Sebagai proyek, Anggaran Dana Desa yang digelontorkan oleh pemerintah pusat melalui APBN bisa saja akan berakhir. Sebelum itu terjadi, BUMDes harus bisa didorong untuk menyiapkan diri sebaik mungkin agar dapat mandiri secara ekonomi.
Sebagai unit ekonomi produktif, BUMDes harus dikelolah secara profesional agar dapat menghasilkan keuntungan bagi BUMdes hingga gilirannya dapat meningkatkan Pendapatan Asli Daerah (PAD) di desa.

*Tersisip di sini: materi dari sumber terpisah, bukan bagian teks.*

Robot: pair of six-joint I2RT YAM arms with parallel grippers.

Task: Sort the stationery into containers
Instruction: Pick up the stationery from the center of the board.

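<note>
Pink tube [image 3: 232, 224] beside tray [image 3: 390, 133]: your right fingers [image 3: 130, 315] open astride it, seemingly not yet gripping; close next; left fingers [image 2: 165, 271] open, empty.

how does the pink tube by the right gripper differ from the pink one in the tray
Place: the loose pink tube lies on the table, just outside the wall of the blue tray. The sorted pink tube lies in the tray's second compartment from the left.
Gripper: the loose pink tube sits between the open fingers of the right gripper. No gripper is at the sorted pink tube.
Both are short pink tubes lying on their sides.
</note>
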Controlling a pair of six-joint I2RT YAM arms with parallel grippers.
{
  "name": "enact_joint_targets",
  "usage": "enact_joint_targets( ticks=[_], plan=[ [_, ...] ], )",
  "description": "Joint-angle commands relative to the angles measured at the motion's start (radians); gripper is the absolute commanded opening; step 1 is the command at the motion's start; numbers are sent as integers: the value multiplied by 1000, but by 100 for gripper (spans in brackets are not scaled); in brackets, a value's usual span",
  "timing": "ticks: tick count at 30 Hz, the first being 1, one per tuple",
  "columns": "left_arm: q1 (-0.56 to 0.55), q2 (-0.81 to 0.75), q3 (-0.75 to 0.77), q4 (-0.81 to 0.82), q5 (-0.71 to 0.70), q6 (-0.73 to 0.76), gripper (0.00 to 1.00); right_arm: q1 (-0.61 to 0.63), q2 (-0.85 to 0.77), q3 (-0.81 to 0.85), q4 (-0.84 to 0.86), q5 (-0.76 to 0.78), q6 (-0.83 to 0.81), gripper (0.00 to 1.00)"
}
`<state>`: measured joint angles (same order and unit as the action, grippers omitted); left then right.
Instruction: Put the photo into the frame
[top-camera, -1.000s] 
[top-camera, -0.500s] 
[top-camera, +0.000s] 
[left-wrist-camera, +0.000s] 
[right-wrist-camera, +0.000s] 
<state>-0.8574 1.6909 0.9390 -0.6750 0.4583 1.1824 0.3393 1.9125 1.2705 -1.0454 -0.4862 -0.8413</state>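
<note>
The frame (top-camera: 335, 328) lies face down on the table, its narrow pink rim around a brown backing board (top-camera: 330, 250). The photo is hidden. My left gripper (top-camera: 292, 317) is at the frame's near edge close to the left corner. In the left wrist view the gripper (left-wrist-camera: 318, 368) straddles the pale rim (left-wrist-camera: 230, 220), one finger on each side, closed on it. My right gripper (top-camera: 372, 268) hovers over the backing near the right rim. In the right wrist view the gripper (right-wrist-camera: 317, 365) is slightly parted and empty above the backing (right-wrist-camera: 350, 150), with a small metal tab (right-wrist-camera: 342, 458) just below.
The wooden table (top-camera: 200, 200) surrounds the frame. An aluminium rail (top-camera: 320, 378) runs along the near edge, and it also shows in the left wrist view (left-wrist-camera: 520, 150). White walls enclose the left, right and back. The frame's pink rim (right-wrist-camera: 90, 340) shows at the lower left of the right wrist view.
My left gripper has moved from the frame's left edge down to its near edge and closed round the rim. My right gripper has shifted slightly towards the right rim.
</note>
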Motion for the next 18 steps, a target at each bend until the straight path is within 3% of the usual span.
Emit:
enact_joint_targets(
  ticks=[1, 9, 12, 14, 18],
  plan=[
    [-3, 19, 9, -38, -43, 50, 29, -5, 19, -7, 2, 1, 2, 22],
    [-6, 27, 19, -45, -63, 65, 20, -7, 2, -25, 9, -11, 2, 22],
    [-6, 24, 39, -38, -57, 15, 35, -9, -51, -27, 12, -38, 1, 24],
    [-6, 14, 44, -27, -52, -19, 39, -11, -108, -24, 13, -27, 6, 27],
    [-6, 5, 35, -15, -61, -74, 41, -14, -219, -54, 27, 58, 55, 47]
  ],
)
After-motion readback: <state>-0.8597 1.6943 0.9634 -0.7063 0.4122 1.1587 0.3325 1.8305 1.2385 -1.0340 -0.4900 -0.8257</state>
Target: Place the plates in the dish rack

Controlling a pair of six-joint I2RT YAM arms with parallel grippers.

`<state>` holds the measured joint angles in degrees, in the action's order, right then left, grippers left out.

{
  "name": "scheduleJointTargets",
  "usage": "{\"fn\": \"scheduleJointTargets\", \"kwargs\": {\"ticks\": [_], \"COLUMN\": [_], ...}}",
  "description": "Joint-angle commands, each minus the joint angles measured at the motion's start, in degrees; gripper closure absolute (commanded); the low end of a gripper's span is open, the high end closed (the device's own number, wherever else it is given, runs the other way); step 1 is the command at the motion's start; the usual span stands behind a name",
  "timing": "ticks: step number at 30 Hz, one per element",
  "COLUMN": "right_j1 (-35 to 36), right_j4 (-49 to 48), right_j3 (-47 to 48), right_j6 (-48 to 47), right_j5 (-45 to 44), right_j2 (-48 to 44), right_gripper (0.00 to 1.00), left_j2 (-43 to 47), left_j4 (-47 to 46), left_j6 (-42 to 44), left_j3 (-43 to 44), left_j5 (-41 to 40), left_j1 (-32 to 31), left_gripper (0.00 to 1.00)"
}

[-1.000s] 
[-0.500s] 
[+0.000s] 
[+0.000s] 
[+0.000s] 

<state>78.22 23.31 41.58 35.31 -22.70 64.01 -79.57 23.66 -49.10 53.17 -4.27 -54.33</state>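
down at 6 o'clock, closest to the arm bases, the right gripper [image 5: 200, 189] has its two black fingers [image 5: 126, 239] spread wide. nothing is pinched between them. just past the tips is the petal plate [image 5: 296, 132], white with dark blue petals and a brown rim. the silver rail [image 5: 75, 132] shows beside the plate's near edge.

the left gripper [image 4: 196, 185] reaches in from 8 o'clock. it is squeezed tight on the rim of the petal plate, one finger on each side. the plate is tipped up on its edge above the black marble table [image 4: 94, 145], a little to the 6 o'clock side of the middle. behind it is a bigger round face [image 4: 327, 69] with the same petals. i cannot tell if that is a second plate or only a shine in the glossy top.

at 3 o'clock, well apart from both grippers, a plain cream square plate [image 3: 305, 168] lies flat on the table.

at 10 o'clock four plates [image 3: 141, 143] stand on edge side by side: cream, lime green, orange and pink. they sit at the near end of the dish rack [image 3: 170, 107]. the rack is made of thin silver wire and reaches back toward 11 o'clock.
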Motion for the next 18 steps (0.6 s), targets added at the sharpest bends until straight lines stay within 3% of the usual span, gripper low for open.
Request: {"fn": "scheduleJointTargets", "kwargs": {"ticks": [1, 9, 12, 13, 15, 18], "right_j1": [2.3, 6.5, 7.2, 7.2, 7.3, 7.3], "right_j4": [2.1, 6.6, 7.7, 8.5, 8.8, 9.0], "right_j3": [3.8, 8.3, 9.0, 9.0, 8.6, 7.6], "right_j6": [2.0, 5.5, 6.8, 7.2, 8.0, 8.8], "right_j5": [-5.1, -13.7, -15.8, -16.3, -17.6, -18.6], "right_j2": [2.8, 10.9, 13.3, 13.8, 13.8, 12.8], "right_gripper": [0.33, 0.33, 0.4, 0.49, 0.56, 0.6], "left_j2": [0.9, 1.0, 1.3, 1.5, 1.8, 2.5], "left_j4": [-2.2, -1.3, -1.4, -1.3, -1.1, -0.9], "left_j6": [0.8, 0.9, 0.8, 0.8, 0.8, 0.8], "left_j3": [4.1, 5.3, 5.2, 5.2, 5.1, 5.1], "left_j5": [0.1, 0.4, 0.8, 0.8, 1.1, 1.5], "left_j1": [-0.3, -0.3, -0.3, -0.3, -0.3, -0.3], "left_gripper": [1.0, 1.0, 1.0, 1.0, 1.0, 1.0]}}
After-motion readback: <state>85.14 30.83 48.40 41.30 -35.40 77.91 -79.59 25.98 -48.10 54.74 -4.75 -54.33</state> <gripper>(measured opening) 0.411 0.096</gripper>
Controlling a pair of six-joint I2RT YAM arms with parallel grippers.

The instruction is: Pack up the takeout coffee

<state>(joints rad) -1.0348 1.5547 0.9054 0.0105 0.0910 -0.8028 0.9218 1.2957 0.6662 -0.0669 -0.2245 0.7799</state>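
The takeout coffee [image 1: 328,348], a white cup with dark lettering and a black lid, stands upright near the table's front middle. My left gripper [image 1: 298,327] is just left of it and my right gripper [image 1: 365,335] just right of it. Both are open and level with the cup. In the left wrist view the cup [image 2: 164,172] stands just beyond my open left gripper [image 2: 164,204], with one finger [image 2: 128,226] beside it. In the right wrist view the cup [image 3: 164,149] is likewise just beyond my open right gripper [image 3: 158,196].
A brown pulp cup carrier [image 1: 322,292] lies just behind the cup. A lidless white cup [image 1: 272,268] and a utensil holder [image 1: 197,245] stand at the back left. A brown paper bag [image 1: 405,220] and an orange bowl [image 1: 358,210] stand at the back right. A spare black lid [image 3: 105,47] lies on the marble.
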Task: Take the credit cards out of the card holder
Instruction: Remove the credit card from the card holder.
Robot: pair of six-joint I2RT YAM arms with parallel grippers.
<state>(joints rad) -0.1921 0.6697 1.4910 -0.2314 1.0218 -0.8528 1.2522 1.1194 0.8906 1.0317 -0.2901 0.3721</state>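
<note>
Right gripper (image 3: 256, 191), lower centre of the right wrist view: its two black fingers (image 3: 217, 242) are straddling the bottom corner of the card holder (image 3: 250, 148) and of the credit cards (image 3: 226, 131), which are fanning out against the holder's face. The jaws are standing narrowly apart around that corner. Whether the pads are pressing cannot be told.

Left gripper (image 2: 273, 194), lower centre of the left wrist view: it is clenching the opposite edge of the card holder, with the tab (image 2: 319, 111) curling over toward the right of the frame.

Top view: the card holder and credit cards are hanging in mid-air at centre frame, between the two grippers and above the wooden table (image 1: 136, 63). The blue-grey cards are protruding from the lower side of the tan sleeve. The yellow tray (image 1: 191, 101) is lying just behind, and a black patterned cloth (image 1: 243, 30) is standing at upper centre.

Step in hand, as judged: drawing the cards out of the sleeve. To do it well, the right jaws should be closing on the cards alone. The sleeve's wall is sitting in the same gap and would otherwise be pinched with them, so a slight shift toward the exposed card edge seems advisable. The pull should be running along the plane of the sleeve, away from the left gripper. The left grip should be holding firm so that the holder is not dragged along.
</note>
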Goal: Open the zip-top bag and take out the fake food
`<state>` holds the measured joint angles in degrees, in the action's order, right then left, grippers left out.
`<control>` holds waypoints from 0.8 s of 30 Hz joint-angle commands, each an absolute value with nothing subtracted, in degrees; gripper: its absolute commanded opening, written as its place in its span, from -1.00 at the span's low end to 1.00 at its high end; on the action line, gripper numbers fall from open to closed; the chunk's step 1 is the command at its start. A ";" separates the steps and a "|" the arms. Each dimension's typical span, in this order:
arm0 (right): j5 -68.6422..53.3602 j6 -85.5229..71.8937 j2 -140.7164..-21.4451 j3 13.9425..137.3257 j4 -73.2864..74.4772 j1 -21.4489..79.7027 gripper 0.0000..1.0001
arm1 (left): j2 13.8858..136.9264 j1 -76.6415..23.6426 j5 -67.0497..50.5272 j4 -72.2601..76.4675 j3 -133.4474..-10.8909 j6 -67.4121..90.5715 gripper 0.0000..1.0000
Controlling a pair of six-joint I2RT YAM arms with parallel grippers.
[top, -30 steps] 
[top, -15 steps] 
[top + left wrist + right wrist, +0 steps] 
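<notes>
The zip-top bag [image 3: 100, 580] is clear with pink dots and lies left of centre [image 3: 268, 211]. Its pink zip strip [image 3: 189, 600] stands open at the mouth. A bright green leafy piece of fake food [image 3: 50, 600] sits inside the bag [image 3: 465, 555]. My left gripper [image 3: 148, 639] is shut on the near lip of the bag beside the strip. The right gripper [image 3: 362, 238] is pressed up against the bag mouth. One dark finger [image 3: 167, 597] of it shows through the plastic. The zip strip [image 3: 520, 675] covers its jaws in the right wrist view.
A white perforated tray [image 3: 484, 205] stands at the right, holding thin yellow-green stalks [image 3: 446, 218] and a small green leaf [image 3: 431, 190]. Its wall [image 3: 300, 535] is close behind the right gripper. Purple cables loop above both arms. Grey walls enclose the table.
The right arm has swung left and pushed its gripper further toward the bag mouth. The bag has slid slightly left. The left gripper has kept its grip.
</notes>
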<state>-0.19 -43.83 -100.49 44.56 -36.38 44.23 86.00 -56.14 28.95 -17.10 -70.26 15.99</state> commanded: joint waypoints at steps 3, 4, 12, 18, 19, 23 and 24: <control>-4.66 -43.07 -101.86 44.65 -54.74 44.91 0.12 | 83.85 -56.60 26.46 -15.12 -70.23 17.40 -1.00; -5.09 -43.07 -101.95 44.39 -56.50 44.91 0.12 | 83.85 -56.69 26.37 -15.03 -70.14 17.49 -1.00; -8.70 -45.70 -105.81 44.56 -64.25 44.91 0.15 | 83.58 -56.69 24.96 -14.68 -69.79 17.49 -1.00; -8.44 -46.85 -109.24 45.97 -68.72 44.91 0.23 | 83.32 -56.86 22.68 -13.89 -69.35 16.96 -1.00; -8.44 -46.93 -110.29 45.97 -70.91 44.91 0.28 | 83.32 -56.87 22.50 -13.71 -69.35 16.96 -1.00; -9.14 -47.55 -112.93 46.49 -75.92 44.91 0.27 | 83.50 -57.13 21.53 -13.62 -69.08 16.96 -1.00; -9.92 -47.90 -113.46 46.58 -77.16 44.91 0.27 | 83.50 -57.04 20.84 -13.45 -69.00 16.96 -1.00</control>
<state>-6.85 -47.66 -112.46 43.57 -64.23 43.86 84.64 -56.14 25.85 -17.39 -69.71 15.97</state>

Sebagai motor penggerak, kehadiran BUMDes harus bisa memberi stimulus yang positif begi semua unit usaha produktif di desa.
Kehadiran BUMDes menjadikan pendapatan bersih usaha masyarakat yang sudah ada sebelumnya meningkat, bukan malah mematikan usaha produktif masyarakat yang sudah ada sebelumnya.
Baca Juga: Klemens Kwaman: “Bagaimana Jika Nanti Dana Desa Berhenti?”
Kehadiran BUMDes adalah agar semua potensi ekonomi di desa dapat dioptimalisasi untuk meningkatkan kesejahteraan masyarakat di desa.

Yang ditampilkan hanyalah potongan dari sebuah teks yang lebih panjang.